* [Problem to solve]
Repeat the data exactly. Pictures are not part of the copy.

◇ ◇ ◇ ◇

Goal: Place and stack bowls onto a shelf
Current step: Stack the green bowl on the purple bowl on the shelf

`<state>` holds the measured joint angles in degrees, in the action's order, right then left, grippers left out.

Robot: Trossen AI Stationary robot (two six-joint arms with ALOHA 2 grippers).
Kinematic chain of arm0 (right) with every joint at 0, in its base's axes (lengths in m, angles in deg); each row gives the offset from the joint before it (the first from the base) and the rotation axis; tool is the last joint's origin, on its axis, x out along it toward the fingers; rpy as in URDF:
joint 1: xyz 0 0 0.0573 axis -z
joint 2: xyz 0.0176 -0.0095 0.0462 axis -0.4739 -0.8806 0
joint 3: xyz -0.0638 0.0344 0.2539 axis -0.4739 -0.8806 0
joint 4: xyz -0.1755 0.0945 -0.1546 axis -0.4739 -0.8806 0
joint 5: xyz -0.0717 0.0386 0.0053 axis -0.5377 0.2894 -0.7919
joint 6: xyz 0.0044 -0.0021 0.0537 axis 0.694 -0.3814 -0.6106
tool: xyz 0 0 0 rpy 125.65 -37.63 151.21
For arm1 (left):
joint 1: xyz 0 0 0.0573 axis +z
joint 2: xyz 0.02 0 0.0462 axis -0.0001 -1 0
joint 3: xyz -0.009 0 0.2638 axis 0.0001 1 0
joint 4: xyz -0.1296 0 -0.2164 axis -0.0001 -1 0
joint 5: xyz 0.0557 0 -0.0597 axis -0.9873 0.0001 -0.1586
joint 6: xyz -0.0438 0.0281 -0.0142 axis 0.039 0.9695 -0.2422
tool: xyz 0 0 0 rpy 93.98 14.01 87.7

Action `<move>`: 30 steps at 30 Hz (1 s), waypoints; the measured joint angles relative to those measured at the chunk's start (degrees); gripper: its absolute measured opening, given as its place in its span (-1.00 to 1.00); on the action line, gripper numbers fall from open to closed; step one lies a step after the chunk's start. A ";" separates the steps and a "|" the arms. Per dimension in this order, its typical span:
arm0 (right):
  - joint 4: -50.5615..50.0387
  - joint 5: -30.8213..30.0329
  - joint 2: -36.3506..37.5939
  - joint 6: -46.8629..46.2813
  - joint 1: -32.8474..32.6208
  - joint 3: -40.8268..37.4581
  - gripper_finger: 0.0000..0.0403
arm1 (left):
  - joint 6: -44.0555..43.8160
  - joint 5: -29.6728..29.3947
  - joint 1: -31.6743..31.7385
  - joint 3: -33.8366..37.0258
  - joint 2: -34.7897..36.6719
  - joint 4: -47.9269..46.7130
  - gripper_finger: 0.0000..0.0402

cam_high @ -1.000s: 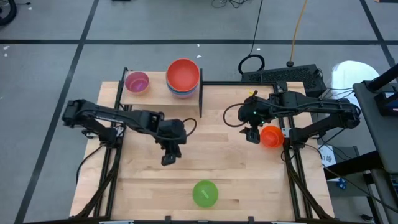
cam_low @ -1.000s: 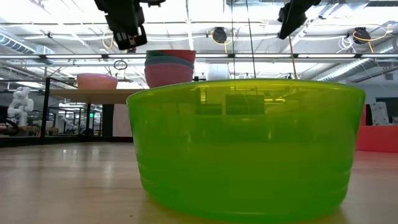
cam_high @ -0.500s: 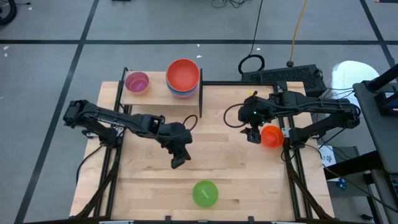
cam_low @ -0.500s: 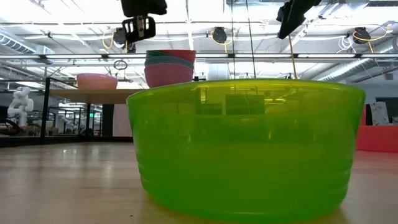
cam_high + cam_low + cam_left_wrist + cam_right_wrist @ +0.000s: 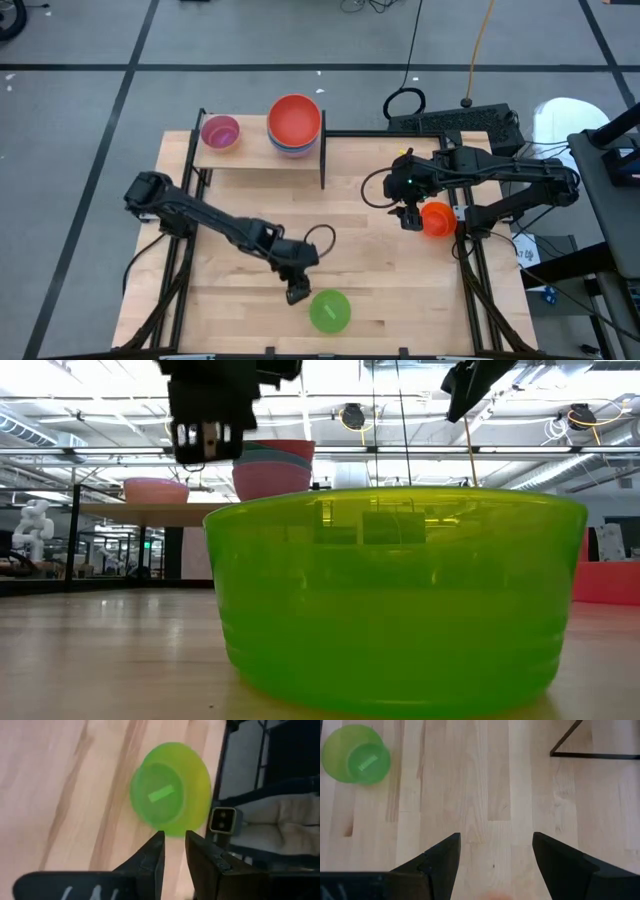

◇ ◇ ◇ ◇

* [Output for this task]
Goal: Place and stack bowls onto a shelf
Current step: Stack the green bowl on the purple bowl on the shelf

`<state>` holds the measured joint angles in degrees, in the action's order, right then left, grippers left out.

Robot: Trossen AI Stationary robot (two six-joint arms with ALOHA 2 grippers).
Kinematic chain of arm0 (right) with every joint at 0, in its base's axes (lengths in m, angles in deg); each row gives the offset from the joint before it (the first from the base) and the rotation axis; tool is the last joint's origin, on its axis, x out along it toward the fingers; rpy as in URDF:
joint 1: xyz 0 0 0.0573 axis -z
joint 2: xyz 0.0176 -0.0095 0.0462 axis -0.4739 -0.8806 0
joint 3: xyz -0.0638 0.0344 0.2539 axis -0.4739 -0.8806 0
joint 4: xyz -0.1755 0.0945 -0.1546 axis -0.4739 -0.8806 0
joint 5: xyz -0.0717 0.0386 0.0053 axis -0.5377 0.2894 -0.7919
joint 6: xyz 0.0044 -0.0021 0.0537 axis 0.694 -0.3814 -0.6106
tool: xyz 0 0 0 rpy 125.65 -37.63 151.21
For arm1 (left):
joint 1: xyz 0 0 0.0573 axis +z
joint 2: xyz 0.02 0 0.0462 axis -0.0001 -1 0
joint 3: xyz -0.009 0 0.2638 axis 0.0001 1 0
joint 4: xyz -0.1296 0 -0.2164 axis -0.0001 -1 0
joint 5: xyz 0.0557 0 -0.0597 axis -0.9873 0.0001 -0.1586
joint 6: xyz -0.0438 0.0281 -0.0142 axis 0.039 0.9695 -0.2422
tool: xyz 0 0 0 rpy 93.98 14.01 87.7

Action `<move>`: 30 steps at 30 Hz (1 s), waypoints; the measured joint angles relative to those measured at the chunk's start (degrees); gripper: its absolute measured opening, given as its place in its span (-1.00 to 1.00); on the action line, gripper numbers fall from open to closed; step one lies a step after the chunk's start. A ";" separates the steps and a "|" the arms. Per dimension in this order, its typical span:
arm0 (right):
  - joint 4: -50.5615..50.0387
  - joint 5: -30.8213..30.0329
  - joint 2: -36.3506..37.5939
  - joint 6: -46.8629..46.2813
  - joint 1: -32.8474..32.6208
  - joint 3: -40.8268..37.4581
  - gripper_finger: 0.0000..0.0403
arm1 (left):
  - joint 6: -44.0555..43.8160
  - joint 5: -29.6728..29.3947
  - joint 1: -31.6743..31.7385
  - joint 3: -33.8366..37.0258
  - joint 2: -34.7897..36.6719
  - joint 4: -47.9269..46.7130
  - gripper_finger: 0.0000..0.0402

cam_high @ -1.000s: 
cam_low @ -1.000s: 
cam_high @ -0.500s: 
cam_low @ -0.500s: 
cam_high + cam_low + cam_left_wrist + cam_right_wrist @ +0.000s: 

No further response is needed.